Eine veritable Einführung in eine dezidiert philosophisch, politisch und rechtlich ausgerichtete Kulturgeschichte des Abendlandes zu schreiben, war nicht wohl nicht erstes Ziel von Mayer-Tasch. Indessen hat er sein Buch nicht zuletzt Studierenden zugedacht (S. 9). So sei abschliessend doch gefragt, ob und wie weit es sich als Einführung eignet. Schnell lässt sich diese Frage nicht beantworten. Hat man akzeptiert, dass das Prinzip von Mitte und Mass als hermeneutische Brille dient – was leicht fällt, weil es sich als Schlüssel zu zentralen Einsichten bewährt -, wird man doch zunächst zögern. Denn in der einfachen Erwähnung von wichtigen Phänomenen, mit den einmal überzeugend, dann kühn, zuweilen vielleicht befremdlich anmutenden – allerdings stets anregenden – Ausdeutungen des historischen, hier insbesondere des kulturellen Geschehens setzt das Buch oft erhebliche Kenntnisse schon voraus, damit eine kritische Auseinandersetzung überhaupt möglich wird. Die oft hohe Dichte an Informationen mag dem Format einer Einführung nicht immer nur förderlich sein, noch abgesehen von der an Bildern und Metaphern reichen sowie oft poetisch gefügten Sprache4. Und dennoch bietet es eine wertvolle Einführung, weil es von Beginn weg die Komplexität des Geschehens erlebbar macht; weil es mit den zahlreichen kurzen Hinweisen die Notwendigkeit vor Augen führt, sich der Vielfalt und vor allem deren inhärenten Dialektik von Denken und Geschehen zu stellen; weil es eine Vielzahl prägnanter, nun doch geschickt einführender Skizzen und kurzer Abhandlungen bereit hält; weil es mit Belegen, Anmerkungen, einem umfassenden Namenregister und aussergewöhnlich reichen Literaturangaben Wege zur Vertiefung erschliesst. Statt vieler Belege sei beispielhaft auf den Abschnitt «III. Die Wiedergeburt des Staates» im Teil «C. Humanismus und Renaissance als kulturhistorische Epoche» verwiesen (S. 143-163). Sagen wir es kurz so: Peter Cornelius Mayer-Tasch ist ein spannendes, anregendes, zuweilen eigenwilliges, für Erkenntnisgewinn, besonders auch für die Selbstverständigung der Lesenden hilfreiches und fruchtbares Studienbuch gelungen – ein Buch für unsere Zeit, in der Arroganz, Skandale, Hybris und Unmenschlichkeit grassieren. Was Peter Cornelius Mayer-Tasch dem Vorfahren Seneca attestiert, trifft auf ihn selber zu: «Das Bekenntnis zu Mitte und Mass durchzieht sein ganzes Werk» (S. 58). Es vermittelt ein mittlerweile dringendes Lehrstück.

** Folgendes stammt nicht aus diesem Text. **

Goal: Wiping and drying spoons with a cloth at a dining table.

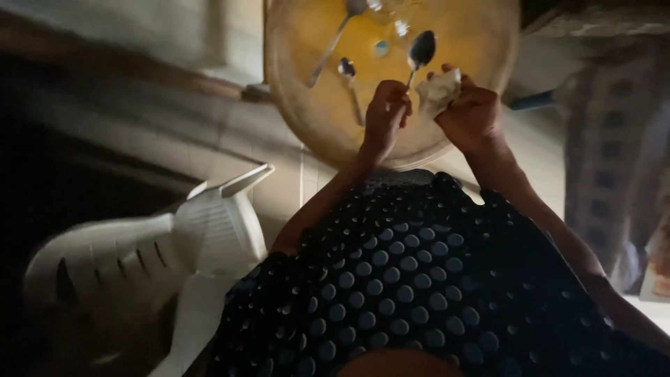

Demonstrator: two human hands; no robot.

  1. Von einem Stück intellektueller Autobiographie lässt sich sprechen, weil Mayer-Tasch das Buch schreiben «musste», nicht nur um «für sich selbst Klarheit» über den vielfältigen Begriff des Humanismus zu gewinnen, sondern weil «er selbst dessen Botschaft nötig hatte». Nur langsam konnte das Buch in der Auseinandersetzung mit den zahlreichen Etappen, die es aufscheinen lässt und kritisch analysiert, seinen Abschluss finden (Prolog, S. 11f.). Das Autobiographische kommt aber auch dort zum Tragen, wo die deutsche Geschichte und in ihr das eigene nach- bzw. mitvollziehende Erleben als pars pro toto abgehandelt wird.
  2. Eigens reflektiert auf Seite 144.
  3. Vgl. jedoch Seiten 193, 198, 229, 279, 281, 286.
  4. Zum Beispiel S. 267 f., ein zweites Muster der Abschnitt «Menschlichkeit und Übermenschlichkeit», S. 219-230. Doch caveat! Oft genug eignet der Sprachkunst des Autors eine besonders aufschliessende Kraft. Dafür liefert, unter vielen, ein schönes Beispiel die Charakterisierung der Grundhaltung der Frauenmystik als «dynamische Passivität» (S. 114).